Мотылек – душа гусеницы. Solo – душа, без привходящего. Но это показывает, что «душа» – не нематерьяльна. Она – осязаема, видима, есть: но только – иначе, чем в земном существовании. Но что же это и как? Ах, наши сны и сновидения иногда реальнее бодрствования. Гусеница и бабочка показывают, что на земле мы – только «жрем»; а что «там» будет все – полет, движение, камедь, мирра и фимиам.
Загробная жизнь вся будет состоять из света и пахучести. Но именно – того, что ощутимо, что физически – пахуче, что плотски, а не бесплотно – издает запах. Не без улыбки можно ответить о «соблазнах мира сего», что в них-то и «течет», как бы истекает из души вещей, из энтелехии вещей – уже теперь «жизнь будущего века»; и что вкусовая и обонятельная часть нашего лица, и вообще-то наиболее прекрасная и «небесная», именно и прекрасна от очертания губ, рта и носа. «Что за урод, в ком нет носа и губ», или есть в них повреждение, и даже просто – некрасивая линия. Апокалипсическое в нас – улыбка. Улыбка – всего апокалипсичнее.
Радость, ты – искра небес, ты – божественна,
Дочь елисейских полей…
Это – не аллегория, это – реальная, точнее – это ноуменальная правда. «Хорошо соблазняться» и «хорошо быть соблазняемым». Хорошо, «через кого соблазн входит в мир»: он вносит край неба на плосковатую землю. Загадочно, что в Евангелии ни разу не названо ни одного запаха, ничего – пахучего, ароматного; как бы подчеркнуто расхождение с цветком Библии – «Песнью песней», этою песнею, о которой один старец Востока выговорил, что «все стояние мира недостойно того дня, в который была создана «Песня песней». И вот, Евангелие, таким образом, представляет «эту» и «будущую жизнь» совсем наоборот: «пути»-то жизни, насколько они физиологические пути, и есть главное и небесное (Престол Апокалипсиса); это есть «подлежащее», которое «оправдалось».
А тот «путь жизни», «жизнь духа» – есть «обстоятельственный путь», проводимый в праздности, эстетике и разговорах…
И долго на свете томилась
она это – земная жизнь гусеницы, ползающая и жрущая…
Желанием чудным полна
это – мотылек, бабочка, утопающая в эфире, в солнечных лучах. Того самого Солнца, которое «и со звездами, и с луною» – только «окружает роды женщины».

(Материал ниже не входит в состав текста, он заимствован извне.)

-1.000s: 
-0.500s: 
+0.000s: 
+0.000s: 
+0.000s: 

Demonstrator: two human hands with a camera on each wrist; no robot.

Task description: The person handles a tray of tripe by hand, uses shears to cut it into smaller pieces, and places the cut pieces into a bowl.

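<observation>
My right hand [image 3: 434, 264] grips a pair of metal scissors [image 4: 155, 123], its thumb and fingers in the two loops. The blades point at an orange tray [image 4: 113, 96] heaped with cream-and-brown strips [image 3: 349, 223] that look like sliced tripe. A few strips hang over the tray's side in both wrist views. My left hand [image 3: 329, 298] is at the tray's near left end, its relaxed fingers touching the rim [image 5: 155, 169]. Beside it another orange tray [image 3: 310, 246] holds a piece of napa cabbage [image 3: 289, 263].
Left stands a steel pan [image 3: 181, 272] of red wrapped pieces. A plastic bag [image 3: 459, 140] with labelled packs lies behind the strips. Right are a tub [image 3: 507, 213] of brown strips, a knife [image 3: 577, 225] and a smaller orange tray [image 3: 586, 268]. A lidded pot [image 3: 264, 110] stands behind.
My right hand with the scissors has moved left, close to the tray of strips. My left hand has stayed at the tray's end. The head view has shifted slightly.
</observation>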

И песен любви заменить не могли
Ей скучные песни земли.
И никакого «ада и скрежета зубовного» там, а – собирание нектара с цветов. За муки, за грязь и сор и «земледелие» гусеницы, за гроб и подобие, – но только подобие смерти в куколке, – душа восстанет из гроба; и переживет, каждая душа переживет, и грешная и безгрешная, свою невыразимую «песню песней». Будет дано каждому человеку по душе этого человека и по желанию этого человека. Аминь.
Из таинств Христовых
«Не бо врагом Твоим тайну повем, ни лобзания Ти дам яко Иуда…»
Как это сказано… О, как сказано… И чудятся какие-то действительно страшные тайны за сказавшим так или, особенно, за увидевшим что-то…
Сын
Чтобы сын родился – нужно допустить какой-то недостаток в отце. Отец – это так полно. Отец – это все. Отец – это Солнце и душа и правда солнца. Везде лучи Его до концов Вселенной. Отец, и – кончено.
Что же значит, что Сын родился? Только если Отец в чем-то недотворил? Или, может быть, он не научил или недоучил? Но и «нравственный закон» он уже принес (на Синае). Вовсе не одно сотворение «глыб», «солнца и луны», и «света» и «ночи». Что же? Как же?
Нельзя понять иначе, как заподозрив отца в недостатке т полноте. «Отец – это еще не всё и не конец».
Ну, – тогда понадобился и Сын.
Солнце
Живет ли Солнце?
Вот самое загадочное, – и даже единственно загадочное, – о нем.